▶ [WHAT YOU SHOULD DO]
Print, exactly as they stand, the lines below from the one that has "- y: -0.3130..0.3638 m" to the one that has "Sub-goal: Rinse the", inclusive, leaving out the pictures.

Start of EXERCISE MATERIAL

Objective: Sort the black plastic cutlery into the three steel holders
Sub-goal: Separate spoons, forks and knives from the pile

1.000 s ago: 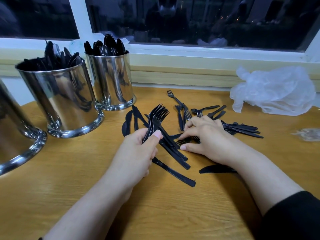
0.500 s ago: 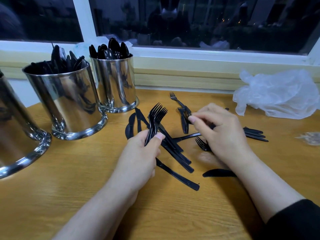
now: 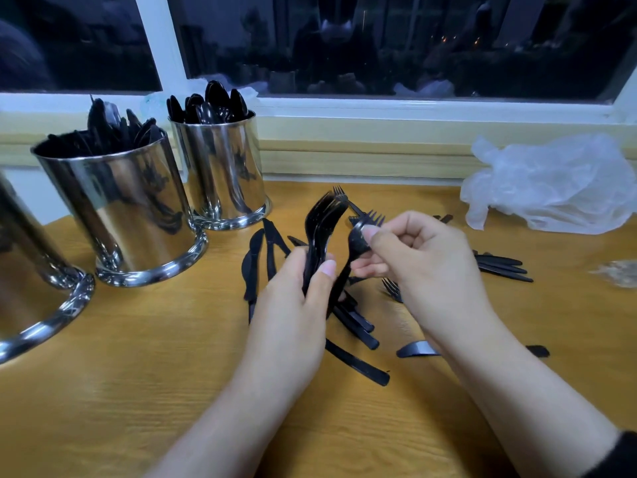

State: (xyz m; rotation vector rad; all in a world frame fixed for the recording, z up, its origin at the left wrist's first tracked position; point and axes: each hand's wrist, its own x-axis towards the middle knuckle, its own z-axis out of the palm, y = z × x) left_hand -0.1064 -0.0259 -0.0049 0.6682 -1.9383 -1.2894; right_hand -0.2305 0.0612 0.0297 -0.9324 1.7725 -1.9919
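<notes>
The left hand (image 3: 296, 298) grips a bunch of forks (image 3: 322, 232) upright above the bench (image 3: 138, 391), while just beside it the right hand (image 3: 424, 263) pinches one fork (image 3: 358, 241)

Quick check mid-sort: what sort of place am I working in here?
Likely a café or canteen prep spot at night: a wooden table against a dark window, with steel holders of disposable cutlery.

No readable text, labels, brands or numbers anywhere.
</notes>
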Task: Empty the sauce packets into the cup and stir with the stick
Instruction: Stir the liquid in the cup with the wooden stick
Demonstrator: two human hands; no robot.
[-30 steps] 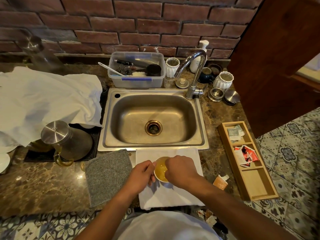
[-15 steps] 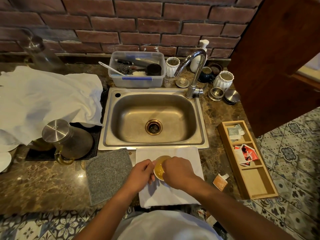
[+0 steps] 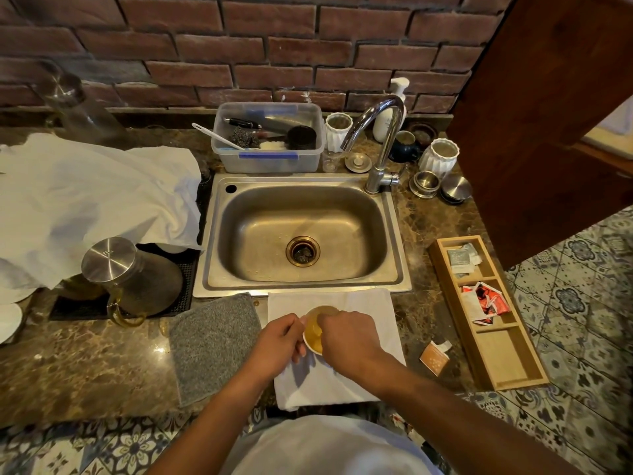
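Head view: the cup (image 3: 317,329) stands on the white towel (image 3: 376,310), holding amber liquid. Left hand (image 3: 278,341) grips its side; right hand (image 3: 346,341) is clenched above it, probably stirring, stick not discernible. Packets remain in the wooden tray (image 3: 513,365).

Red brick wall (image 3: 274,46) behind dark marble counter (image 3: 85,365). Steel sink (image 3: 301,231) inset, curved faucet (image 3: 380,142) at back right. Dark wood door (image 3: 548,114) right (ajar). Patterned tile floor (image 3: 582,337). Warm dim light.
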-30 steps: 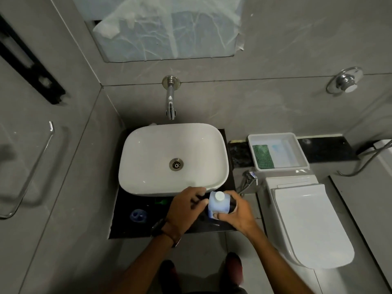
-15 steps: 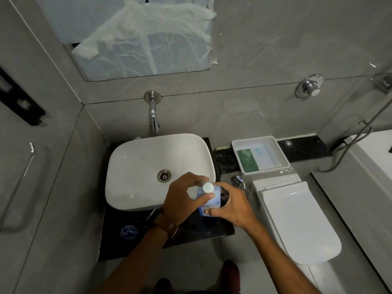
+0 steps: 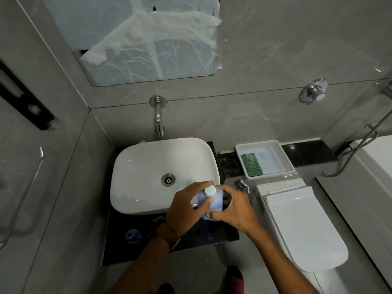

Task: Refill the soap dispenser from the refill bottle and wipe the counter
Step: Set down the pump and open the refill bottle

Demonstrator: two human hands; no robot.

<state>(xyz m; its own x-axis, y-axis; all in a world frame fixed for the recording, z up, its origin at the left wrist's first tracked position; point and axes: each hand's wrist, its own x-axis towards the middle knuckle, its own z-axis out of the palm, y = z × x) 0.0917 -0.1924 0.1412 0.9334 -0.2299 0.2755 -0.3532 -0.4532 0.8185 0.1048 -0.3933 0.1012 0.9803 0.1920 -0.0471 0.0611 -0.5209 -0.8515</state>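
Observation:
A light blue refill bottle [image 3: 216, 201] with a white round cap [image 3: 210, 190] is held above the front right of the black counter [image 3: 212, 236], just in front of the white basin [image 3: 148, 166]. My right hand [image 3: 235, 211] grips the bottle's body from the right side. My left hand [image 3: 186, 206] curls its fingers and thumb round the cap and neck. A small blue object [image 3: 133, 236], blurred, lies on the counter's front left. The soap dispenser is not clearly visible.
A wall tap [image 3: 159, 122] hangs over the basin. To the right stands a white toilet [image 3: 301, 225] with its lid down, and a white tray [image 3: 282, 151] holding a green cloth [image 3: 251, 165] behind it. A towel rail [image 3: 27, 187] is on the left wall.
The bottle has been lifted from the counter toward the basin's front edge. My left hand has moved from beside the bottle onto its cap. The view has tilted upward.

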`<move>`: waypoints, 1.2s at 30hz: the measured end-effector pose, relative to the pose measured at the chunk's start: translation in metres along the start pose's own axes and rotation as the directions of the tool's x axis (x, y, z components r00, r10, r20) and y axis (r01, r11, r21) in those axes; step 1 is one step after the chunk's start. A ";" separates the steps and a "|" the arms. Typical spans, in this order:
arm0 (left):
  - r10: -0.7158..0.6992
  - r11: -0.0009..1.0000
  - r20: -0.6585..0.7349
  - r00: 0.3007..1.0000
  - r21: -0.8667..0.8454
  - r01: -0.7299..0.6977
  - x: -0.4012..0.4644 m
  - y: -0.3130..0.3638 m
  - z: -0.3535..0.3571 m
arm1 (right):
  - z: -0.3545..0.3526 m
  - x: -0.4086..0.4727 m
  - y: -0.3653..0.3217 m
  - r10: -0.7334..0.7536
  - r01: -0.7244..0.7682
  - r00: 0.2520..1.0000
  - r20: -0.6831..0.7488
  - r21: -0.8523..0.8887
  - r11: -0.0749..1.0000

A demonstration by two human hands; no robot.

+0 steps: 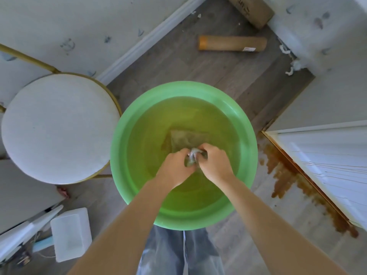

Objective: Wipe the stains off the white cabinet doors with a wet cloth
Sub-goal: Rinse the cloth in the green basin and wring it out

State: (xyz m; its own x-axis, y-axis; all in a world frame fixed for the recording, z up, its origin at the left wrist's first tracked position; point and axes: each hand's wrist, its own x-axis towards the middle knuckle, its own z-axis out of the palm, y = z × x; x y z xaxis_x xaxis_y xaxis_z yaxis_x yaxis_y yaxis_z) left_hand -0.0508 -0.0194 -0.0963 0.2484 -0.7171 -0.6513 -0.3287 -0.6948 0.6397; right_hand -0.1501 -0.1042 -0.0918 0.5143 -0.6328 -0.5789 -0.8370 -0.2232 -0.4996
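A green plastic basin (123,147) full of murky water stands on the floor in front of me. A grey wet cloth (184,138) lies partly under the water, its near end bunched up between my hands. My left hand (174,167) and my right hand (214,162) both grip that bunched end just above the water, knuckles close together. A white cabinet door (325,167) stands at the right, with thin brown streaks running across its panel.
Brown spilled liquid (294,181) stains the grey floor along the door's lower edge. A round white stool (57,128) with a gold frame stands left of the basin. A cardboard tube (232,43) and a box (252,10) lie farther off. A white plastic container (71,233) sits at lower left.
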 end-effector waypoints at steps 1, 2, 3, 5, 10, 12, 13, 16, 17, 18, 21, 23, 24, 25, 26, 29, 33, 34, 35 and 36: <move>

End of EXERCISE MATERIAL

▶ [EXERCISE ANSWER]
  - y: -0.3130..0.3638 m
  - z: -0.3535..0.3571 m
arm1 (right):
  - z: -0.3545..0.3526 m
  - x: -0.4086..0.4727 m
  - y: -0.3653..0.3217 m
  - r10: -0.7334..0.7536
  - r01: -0.7244..0.7682
  - r00: 0.2520..1.0000
  - r20: -0.6831..0.7488
  - r21: -0.8523..0.8887
  - r11: -0.0749..1.0000

A demonstration by two human hands; no robot.

+0 steps: 

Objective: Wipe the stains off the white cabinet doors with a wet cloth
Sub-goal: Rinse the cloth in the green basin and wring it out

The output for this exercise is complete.